Rukmangada or Rukmangad is a mythological king in the Hindu sacred books. He was said to be a great devotee of Vishnu. He is also seen as a pious king and an example of how to perform one's duties, as he was willing to kill his own son rather than break his observance of Ekadasi. Vaikuntha Ekadasi is celebrated in honor of his actions.

Legend
Rukmangada was happily married to Sandhyavali and the couple had a small son named Dharmangada or Dharmangad. As a devotee of Vishnu, Rukmangada was very particular about observing the Ekadasi, a day sacred to Vishnu, as a day of fasting, prayer, and abstinence.

The Gods decide to test Rukmangada's faith by sending Mohini, an apsara or celestial enchantress, to beguile him. Mohini succeeds in her mission; upon first sight, the king is utterly bewitched by her beauty. A courtship ensues and Mohini extracts promises from the king to the effect that she will stay with him only as long as he grants her every wish and never opposes her. In particular, she makes him promise that since Rukmangada was ardently seeking her favor, he must never rebuff her when she makes advances to him in the future. Under these conditions, Mohini becomes Rukmangada's unlawful lover. The virtuous Sandhyavali swallows her pride and receives Mohini into the palace.

The Test 
On the day of Ekadasi, Rukmangada's devotion to Vishnu is tested. As usual, Rukmangada takes a ritual bath, anoints himself with the Kumkuma-chandanam (vermilion and sandalwood) pastes sacred to Vishnu, and sits down for his pooja before the idol of Vishnu to spend the day in prayer, meditation, and fasting. Mohini chooses this time to approach Rugmangada and caress him. He rebuffs her with a reproach about the untimeliness of the advance. Mohini declares herself offended, reminds him of his promise, and demands its immediate fulfillment: Rukmangada must accompany her to the inner chambers immediately. Rukmangada is horrified, and words are exchanged; Mohini accuses Rukmangada of having beguiled her and ruined her virtue without being actually in love with her. Mohini presents Rukmangada with a horrific ultimatum: she will release him from his promise and leave his kingdom forever, but only if Rukmangada slays his only child, Dharmangada, as penance for ruining her.
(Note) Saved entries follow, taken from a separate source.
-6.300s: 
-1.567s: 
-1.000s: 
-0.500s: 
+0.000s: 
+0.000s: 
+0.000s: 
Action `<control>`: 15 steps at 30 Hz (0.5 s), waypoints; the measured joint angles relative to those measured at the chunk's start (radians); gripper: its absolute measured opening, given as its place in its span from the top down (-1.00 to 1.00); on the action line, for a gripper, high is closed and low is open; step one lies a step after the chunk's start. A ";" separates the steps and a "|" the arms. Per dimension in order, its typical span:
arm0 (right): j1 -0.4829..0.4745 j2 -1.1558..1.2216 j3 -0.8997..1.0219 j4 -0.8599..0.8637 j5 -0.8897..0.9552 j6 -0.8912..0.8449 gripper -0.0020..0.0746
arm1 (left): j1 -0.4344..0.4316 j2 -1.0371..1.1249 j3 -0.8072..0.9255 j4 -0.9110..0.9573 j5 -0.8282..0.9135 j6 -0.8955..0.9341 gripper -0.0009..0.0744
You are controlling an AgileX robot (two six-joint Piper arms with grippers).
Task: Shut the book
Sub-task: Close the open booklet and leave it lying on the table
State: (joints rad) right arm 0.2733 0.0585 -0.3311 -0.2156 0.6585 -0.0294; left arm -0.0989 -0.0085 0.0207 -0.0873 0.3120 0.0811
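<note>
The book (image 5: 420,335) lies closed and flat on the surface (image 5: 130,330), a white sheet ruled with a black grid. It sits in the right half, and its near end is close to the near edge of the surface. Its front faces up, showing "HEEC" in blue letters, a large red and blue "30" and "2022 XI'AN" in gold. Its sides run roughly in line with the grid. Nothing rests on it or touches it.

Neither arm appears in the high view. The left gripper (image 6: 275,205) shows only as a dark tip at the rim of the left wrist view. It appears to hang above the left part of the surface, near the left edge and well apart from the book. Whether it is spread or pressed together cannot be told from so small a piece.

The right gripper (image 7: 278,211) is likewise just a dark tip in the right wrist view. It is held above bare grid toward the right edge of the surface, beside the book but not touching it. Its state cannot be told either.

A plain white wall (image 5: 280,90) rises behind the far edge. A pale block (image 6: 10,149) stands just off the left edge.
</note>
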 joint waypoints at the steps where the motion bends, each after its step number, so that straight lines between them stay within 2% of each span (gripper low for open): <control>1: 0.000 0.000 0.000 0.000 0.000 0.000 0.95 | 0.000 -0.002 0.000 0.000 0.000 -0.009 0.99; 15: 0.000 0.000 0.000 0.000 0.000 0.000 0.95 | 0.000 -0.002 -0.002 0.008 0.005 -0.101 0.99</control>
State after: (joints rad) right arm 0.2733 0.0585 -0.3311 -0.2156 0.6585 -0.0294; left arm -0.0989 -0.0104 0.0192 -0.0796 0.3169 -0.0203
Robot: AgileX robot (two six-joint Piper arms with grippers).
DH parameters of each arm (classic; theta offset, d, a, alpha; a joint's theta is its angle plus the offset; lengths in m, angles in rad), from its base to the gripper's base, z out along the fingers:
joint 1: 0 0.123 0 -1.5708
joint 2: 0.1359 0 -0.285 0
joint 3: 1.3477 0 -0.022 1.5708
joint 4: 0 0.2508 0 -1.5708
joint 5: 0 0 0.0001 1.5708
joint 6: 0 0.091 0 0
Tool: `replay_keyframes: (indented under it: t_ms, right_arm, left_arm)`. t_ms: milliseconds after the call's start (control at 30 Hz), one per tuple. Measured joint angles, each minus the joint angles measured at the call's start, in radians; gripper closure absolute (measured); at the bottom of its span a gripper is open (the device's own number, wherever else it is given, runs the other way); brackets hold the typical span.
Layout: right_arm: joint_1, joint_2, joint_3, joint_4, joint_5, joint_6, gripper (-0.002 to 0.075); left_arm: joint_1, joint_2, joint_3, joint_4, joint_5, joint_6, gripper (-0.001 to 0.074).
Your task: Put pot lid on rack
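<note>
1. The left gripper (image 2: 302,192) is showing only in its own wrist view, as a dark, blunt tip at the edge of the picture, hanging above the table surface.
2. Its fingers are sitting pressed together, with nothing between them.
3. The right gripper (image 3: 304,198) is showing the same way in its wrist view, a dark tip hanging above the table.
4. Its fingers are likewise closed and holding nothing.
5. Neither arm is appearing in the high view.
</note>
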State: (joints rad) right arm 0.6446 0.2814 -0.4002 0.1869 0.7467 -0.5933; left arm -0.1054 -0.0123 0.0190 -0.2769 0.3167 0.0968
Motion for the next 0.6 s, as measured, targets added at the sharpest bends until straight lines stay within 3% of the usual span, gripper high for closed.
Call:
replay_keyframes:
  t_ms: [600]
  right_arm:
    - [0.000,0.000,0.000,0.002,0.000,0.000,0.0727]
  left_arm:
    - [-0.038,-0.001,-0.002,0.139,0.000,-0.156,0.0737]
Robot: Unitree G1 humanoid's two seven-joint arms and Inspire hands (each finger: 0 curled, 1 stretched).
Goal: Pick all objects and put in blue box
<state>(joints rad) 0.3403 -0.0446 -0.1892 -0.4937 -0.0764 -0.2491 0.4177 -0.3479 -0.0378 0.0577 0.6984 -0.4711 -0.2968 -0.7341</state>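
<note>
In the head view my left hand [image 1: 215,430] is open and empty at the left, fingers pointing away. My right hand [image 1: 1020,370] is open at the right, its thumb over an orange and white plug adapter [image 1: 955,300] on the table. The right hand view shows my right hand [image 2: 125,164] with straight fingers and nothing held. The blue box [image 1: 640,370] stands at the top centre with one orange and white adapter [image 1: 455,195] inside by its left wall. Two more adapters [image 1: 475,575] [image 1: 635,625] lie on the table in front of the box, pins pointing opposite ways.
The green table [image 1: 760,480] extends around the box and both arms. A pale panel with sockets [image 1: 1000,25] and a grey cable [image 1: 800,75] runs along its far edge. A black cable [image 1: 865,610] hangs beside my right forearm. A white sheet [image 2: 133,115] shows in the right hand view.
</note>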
After much mental agony, Rukmangada decides that he would rather kill his son than break the observance of Ekadasi and thus compromise his devotions to Vishnu. The distraught but unwaveringly devoted Sandhyavali acquiesces to this decision. Just as Rukmangada is about to strike off his son's head, Vishnu appears before them, pleased. Vishnu reveals that Mohini is an apsara, sent to test Rukmangada's devotion, and that he has passed the test. Dharmangada is crowned king. Vishnu takes Rukmangada and his pious wife Sandhyavali away to his heavenly abode, Vaikuntha.

Related legend
King Rukmangada once visited the ashram of Rishi Vachaknavi. Here he met Mukunda, the wife of an ascetic. Mukunda was attracted to the king but he spurned her; in response she cursed him to be stricken by leprosy. Later, Rukmangada's leprosy was cured by bathing at the Kadamba pond.

Lord Indra had been attracted by Mukunda's beauty. Taking advantage of her attraction for Rukmangada, Indra approached Mukunda disguised as Rukmangada. Taken in by the ruse, Mukunda compromised herself. Their union led to the birth of a son whom she named Gruthsmadh. In due course, Gruthsmadh grew up and discovered the events leading to his birth. He berated his mother and retired to the Bhadraka forest for meditation. This forest is today called Mahad. Gruthsmadh prayed to Lord Vinayaka to purge him of the sin that his birth entailed, and his wish was granted. The place where Lord Vinayaka appeared before Gruthsmadh to grant this boon is the site of the Varadavinayaka temple.